Bramber, St Nicholas Church
Bramber, St Nicholas Church
When William de Braose, one of William the Conqueror's most powerful barons, built Bramber Castle shortly after the Norman invasion, he also built a church, making St Nicholas the oldest Norman church in Sussex. Though the castle is in ruins today, the church is very much in existence and stands immediately downhill of the castle gatehouse on a slope looking out over the village.

St Nicholas was originally built for a college of secular canons, but by the mid-13th century, it was given over to be the parish church of Bramber. The first church was built on a cruciform plan, with a tower over the crossing.
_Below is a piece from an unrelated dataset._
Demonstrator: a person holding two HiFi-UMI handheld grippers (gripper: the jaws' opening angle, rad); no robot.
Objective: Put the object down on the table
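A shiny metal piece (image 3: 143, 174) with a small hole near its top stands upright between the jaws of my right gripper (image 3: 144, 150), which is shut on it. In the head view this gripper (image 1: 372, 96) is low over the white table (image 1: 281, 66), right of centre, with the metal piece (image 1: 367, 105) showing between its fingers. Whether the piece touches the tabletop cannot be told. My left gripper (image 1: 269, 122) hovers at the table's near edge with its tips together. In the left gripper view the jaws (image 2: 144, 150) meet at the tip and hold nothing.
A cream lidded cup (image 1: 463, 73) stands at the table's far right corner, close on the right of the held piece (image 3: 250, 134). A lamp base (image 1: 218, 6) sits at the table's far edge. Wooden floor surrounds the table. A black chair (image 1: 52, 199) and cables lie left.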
The original nave still stands, along with the chancel arch, while the crossing itself now serves as the chancel. The low tower, though it looks original, is actually an 18th-century rebuilding. The quality of the stonework suggests that the church was built by Norman masons brought to England to work on De Braose's castle.

The main interior interest is the surviving 11th-century carving detail, in particular, the capitals supporting the chancel arch. These capitals are carved in wonderful early Norman style, with heads, and a panel depicting the Biblical story of the fox and geese.

The three-light east window, though it appears Norman, is actually a Victorian replacement. There is a 13th-century font, and the oldest monument is that of Thomas Green (d 1789), his wife and daughter.

St Nicholas is a charming Norman church, and well worth a visit, especially if you are already visiting Bramber Castle! The church is open daily.